### Task details
Nothing but an exact copy of the listing should appear in the response.

### Data block
****************************************
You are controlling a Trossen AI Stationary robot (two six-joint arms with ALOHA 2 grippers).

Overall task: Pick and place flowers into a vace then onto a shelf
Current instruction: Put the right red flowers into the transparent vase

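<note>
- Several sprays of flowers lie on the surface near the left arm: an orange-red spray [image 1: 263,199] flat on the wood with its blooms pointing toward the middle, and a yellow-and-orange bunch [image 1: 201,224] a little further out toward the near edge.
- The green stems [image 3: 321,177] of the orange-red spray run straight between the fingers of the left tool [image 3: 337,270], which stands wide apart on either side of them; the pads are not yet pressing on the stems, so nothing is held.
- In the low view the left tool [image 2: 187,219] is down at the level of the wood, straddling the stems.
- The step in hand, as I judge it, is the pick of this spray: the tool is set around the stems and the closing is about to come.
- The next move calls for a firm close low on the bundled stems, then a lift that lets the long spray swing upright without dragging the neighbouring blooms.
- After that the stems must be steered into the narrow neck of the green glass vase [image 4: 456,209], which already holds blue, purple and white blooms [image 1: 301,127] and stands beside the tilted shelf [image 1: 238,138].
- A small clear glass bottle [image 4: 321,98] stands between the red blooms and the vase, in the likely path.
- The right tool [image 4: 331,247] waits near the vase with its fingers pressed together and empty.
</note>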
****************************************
### Answer to the exercise
You are controlling a Trossen AI Stationary robot (two six-joint arms with ALOHA 2 grippers).

Overall task: Pick and place flowers into a vace then onto a shelf
Current instruction: Put the right red flowers into the transparent vase

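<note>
- Several sprays of flowers lie on the surface near the left arm: an orange-red spray [image 1: 263,199] flat on the wood with its blooms pointing toward the middle, and a yellow-and-orange bunch [image 1: 201,224] a little further out toward the near edge.
- The green stems [image 3: 321,177] of the orange-red spray run straight between the fingers of the left tool [image 3: 337,270], which stands wide apart on either side of them; the pads are not yet pressing on the stems, so nothing is held.
- In the low view the left tool [image 2: 187,219] is down at the level of the wood, straddling the stems.
- The step in hand, as I judge it, is the pick of this spray: the tool is set around the stems and the closing is about to come.
- The next move calls for a firm close low on the bundled stems, then a lift that lets the long spray swing upright without dragging the neighbouring blooms.
- After that the stems must be steered into the narrow neck of the green glass vase [image 4: 456,209], which already holds blue, purple and white blooms [image 1: 301,127] and stands beside the tilted shelf [image 1: 238,138].
- A small clear glass bottle [image 4: 321,98] stands between the red blooms and the vase, in the likely path.
- The right tool [image 4: 331,247] waits near the vase with its fingers pressed together and empty.
</note>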

The response is complete as it stands.